Brief » In the answer, each line of the listing should appear again unchanged.
+---+
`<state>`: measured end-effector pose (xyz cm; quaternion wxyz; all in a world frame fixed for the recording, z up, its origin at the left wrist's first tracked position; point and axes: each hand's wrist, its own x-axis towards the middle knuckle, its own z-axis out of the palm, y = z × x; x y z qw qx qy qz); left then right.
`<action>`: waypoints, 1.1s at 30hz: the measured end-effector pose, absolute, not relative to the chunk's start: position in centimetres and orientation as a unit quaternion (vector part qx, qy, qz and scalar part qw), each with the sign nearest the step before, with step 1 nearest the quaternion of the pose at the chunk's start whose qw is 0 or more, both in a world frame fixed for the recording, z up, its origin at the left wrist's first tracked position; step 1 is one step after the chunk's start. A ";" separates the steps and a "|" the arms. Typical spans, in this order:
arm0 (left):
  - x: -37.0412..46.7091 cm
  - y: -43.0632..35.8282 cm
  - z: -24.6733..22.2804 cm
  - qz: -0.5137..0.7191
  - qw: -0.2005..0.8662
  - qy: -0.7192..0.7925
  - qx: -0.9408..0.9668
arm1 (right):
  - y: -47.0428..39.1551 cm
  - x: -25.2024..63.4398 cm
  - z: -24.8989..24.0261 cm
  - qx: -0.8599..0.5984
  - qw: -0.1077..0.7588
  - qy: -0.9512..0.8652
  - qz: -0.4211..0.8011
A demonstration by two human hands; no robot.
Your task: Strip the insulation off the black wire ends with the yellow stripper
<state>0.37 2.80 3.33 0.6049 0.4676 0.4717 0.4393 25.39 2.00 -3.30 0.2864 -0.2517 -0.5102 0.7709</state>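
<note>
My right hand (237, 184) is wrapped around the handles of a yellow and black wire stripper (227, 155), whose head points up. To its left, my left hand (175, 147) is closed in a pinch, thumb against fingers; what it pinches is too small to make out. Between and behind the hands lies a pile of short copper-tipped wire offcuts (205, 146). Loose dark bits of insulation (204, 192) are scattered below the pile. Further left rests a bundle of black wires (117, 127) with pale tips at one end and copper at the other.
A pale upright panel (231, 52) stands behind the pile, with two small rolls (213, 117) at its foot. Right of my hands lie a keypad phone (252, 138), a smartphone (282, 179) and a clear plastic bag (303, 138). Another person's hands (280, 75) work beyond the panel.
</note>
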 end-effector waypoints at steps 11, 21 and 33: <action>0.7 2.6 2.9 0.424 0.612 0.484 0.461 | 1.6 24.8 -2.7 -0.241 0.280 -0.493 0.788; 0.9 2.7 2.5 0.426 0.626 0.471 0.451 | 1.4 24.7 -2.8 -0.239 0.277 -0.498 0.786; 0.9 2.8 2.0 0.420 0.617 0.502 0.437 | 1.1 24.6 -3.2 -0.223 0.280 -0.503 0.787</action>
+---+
Response »
`<state>`: measured end-effector pose (xyz cm; quaternion wxyz; all in a world frame fixed for the recording, z up, its origin at the left wrist's first tracked position; point and axes: each hand's wrist, its own x-axis towards the middle knuckle, its own z-axis out of the palm, y = z × x; x y z qw qx qy qz); left then right.
`<action>`: waypoints, 1.1s at 30hz: the measured end-effector pose, absolute, not relative to the chunk's start: position in centimetres and orientation as a unit quaternion (vector part qx, qy, qz and scalar part qw), each with the sign nearest the step before, with step 1 nearest the quaternion of the pose at the chunk's start whose qw is 0 or more, both in a world frame fixed for the recording, z up, its origin at the left wrist's first tracked position; step 1 is one step after the chunk's start. A ";" separates the steps and a "|" the arms. Typical spans, in this order:
arm0 (left):
  - x: -37.0412..46.7091 cm
  - y: -43.0632..35.8282 cm
  - z: -24.6733..22.2804 cm
  - qz: -0.5137..0.7191
  - qw: -0.2005..0.8662
  - qy: -0.7192..0.7925
  - qx: -0.9408..0.9668
arm1 (right):
  - y: -47.0428..39.1551 cm
  - x: -25.2024..63.4398 cm
  - z: -24.8989..24.0261 cm
  - qx: -0.8599..0.5984
  - qw: -0.1077..0.7588
  - qy: -0.9512..0.8652
  - qz: -0.4211..0.8011
A demonstration by two human hands; no robot.
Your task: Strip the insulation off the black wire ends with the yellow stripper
<state>0.37 2.80 3.33 0.6049 0.4676 0.4717 0.4393 25.39 2.00 -3.30 0.2864 -0.2517 -0.5102 0.7709</state>
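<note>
My right hand (237, 184) is wrapped around the handles of a yellow and black wire stripper (227, 155), whose head points up. To its left, my left hand (175, 147) is closed in a pinch, thumb against fingers; what it pinches is too small to make out. Between and behind the hands lies a pile of short copper-tipped wire offcuts (205, 146). Loose dark bits of insulation (204, 192) are scattered below the pile. Further left rests a bundle of black wires (117, 127) with pale tips at one end and copper at the other.
A pale upright panel (231, 52) stands behind the pile, with two small rolls (213, 117) at its foot. Right of my hands lie a keypad phone (252, 138), a smartphone (282, 179) and a clear plastic bag (303, 138). Another person's hands (280, 75) work beyond the panel.
</note>
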 end-effector waypoints at steps 11, 21 and 33: <action>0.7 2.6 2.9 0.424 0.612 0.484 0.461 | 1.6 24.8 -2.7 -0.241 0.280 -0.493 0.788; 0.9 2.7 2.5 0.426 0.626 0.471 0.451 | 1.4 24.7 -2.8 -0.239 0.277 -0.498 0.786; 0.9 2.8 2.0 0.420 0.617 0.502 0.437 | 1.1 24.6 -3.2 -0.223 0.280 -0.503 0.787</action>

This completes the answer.